Dyn, le service qui gère une partie essentielle de l'infrastructure de nombreux services, a subi une attaque massive il y a quelques jours. Résultat : de nombreux sites inaccessibles en tapant leur nom de domaine. Derrière l'attaque se cache Mirai, un réseau d'objets connectés « zombies » qui marque un pas dans l'évolution des botnets.

Le 21 octobre restera dans les mémoires chez Dyn, et « dans l'histoire » selon Kyle York, son directeur stratégique. Quelques dizaines de services importants, d'Airbnb à Twitter en passant par GitHub ou Reddit, sont devenus difficilement accessibles pendant quelques heures le soir. La raison : une attaque par déni de service distribué (DDoS) contre le fournisseur de services DNS Dyn, sur lequel reposent de nombreux acteurs américains.
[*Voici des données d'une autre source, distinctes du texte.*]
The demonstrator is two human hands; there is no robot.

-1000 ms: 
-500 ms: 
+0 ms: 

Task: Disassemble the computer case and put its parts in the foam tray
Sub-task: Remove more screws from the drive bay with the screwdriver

Où se situe concrètement le problème ?

Dyn gère les « zones DNS » de nombreux sites, notamment américains. C'est dans ces zones qu'est indiqué concrètement vers quelle adresse IP doit se diriger un internaute qui demande à accéder à un service lié à un nom de domaine, comme le site web ou le serveur email derrière monsite.com

Pour chaque nom de domaine, la zone DNS est un élément primordial : si elle ne déclare plus rien ou si elle déclare de fausses informations, le site associé n'est plus accessible. Même si le site en lui-même fonctionne bien techniquement, et que ses serveurs tournent sans problème, la route qui mène du nom de domaine au contenu est coupée.

Le système DNS fonctionne globalement en couple, avec d'un côté le serveur de nom (qui déclare la zone DNS, donc dit vers où aller quand on tape une URL (exemple : monsite.com) et de l'autre le résolveur DNS (qui demande où aller, pour ensuite y diriger l'internaute). Quand le serveur de nom envoie de mauvaises informations ou une fin de non-recevoir, le résolveur DNS est simplement incapable d'envoyer vers le serveur qui héberge le site.

Pour sa part, Dyn s'est fait connaître du grand public grâce à DynDNS, un service qui permet d'associer une adresse IP dynamique à un nom de domaine ou un sous-domaine. Cet outil est, par exemple, pratique pour héberger un contenu chez soi, quand son fournisseur d'accès change régulièrement l'adresse IP de la connexion.

Depuis, Dyn est devenu un gestionnaire de zone DNS majeur pour les tiers. La promesse est simple : une configuration sûre, des performances accrues, une grande sécurité et une gestion tout-en-ligne simplifiée. Une approche « cloud » qui a séduit de nombreux acteurs du Net, dont certains se reposaient uniquement sur lui pour maintenir cet élément essentiel de leur infrastructure.

Quelle différence avec le blocage de Google.fr par Orange ?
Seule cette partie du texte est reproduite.